Top US military officer reaches out to Capitol leaders

FILE - In this June 1, 2020, file photo President Donald Trump departs the White House to visit outside St. John's Church in Washington. (AP Photo/Patrick Semansky, File)
FILE - In this June 1, 2020, file photo President Donald Trump departs the White House to visit outside St. John's Church in Washington. (AP Photo/Patrick Semansky, File) (Copyright 2020 The Associated Press. All rights reserved.)

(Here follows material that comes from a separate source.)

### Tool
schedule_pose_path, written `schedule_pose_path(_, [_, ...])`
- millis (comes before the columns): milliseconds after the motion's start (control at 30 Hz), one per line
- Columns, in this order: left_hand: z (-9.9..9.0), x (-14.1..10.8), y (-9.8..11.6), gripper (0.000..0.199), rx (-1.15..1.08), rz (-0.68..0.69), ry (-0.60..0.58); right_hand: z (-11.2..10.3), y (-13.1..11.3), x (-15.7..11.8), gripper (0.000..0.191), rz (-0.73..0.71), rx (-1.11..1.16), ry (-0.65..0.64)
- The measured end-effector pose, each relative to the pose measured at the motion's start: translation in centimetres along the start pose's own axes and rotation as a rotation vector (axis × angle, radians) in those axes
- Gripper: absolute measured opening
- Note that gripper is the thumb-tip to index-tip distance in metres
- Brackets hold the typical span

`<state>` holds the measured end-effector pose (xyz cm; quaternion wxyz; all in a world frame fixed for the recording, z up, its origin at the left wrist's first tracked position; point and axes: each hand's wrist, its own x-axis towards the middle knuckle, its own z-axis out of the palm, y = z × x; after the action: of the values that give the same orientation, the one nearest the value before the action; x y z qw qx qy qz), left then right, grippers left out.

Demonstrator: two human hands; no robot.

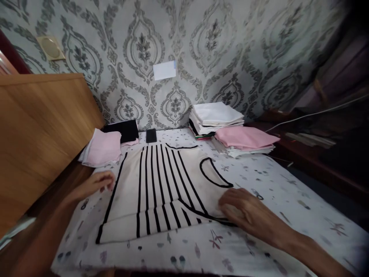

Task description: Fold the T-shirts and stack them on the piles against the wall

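A white sleeveless top (190,181) with black stripes and black trim lies sideways on the table, neckline to the right and hem to the left. Its near side is folded over in a strip towards the middle. My right hand (240,207) is at the near shoulder by the neckline, its fingers curled down on the fabric; the fingertips are partly hidden. Beside the hem, my left hand (98,184) hangs just off the cloth, fingers loosely bent and holding nothing.
Folded pink cloth (105,148) and black cloth (125,130) lie at the back left, near a dark phone (151,135). A white folded stack (217,113) and a pink-topped pile (245,137) stand at the back right. A wooden panel (43,127) borders the left.
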<state>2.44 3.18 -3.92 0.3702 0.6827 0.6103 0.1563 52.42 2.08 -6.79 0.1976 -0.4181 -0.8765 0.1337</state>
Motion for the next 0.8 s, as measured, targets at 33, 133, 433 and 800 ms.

WASHINGTON – The nation's top military officer, Gen. Mark Milley, has spoken privately with key congressional leaders as Pentagon officials come under fire for the Defense Department’s role in containing protests following the police killing of George Floyd.

House Speaker Nancy Pelosi called Milley, the chairman of the Joint Chiefs of Staff, to express her concerns Tuesday, according to a person who was unauthorized to publicly discuss the private conversations and was granted anonymity. That was the day after authorities cleared protesters near the White House so President Donald Trump could hold a photo opportunity at a nearby church. Milley and Defense Secretary Mark Esper were sharply criticized for accompanying Trump.

Milley also reached out Tuesday to Senate Democratic leader Chuck Schumer of New York, said another person granted anonymity to discuss the situation.

The outreach comes as Milley and Defense Secretary Mark Esper have tried to contain damage in the aftermath of Monday’s walk with Trump. Federal authorities used smoke canisters and pepper balls to clear peaceful protesters from a park so the president and his entourage could walk to the church and Trump could pose with a Bible.

Late Friday, Esper and Milley declined a request from Democrats to appear before the House Armed Services Committee next week.

“This is unacceptable,” Rep. Adam Smith, D-Wash., the committee chairman, said in a statement Friday, joined by the panel's 30 Democrats.

“Our military leaders are sworn to be accountable to the people of this country, and Congress is constitutionally responsible for oversight,” the Democrats wrote. "They must appear and testify on these crucial matters in order to meet that responsibility.”

An informal briefing Friday with the Secretary of the Army was also canceled, according to a congressional aide who spoke on condition of anonymity to discuss a matter that had not been publicly disclosed.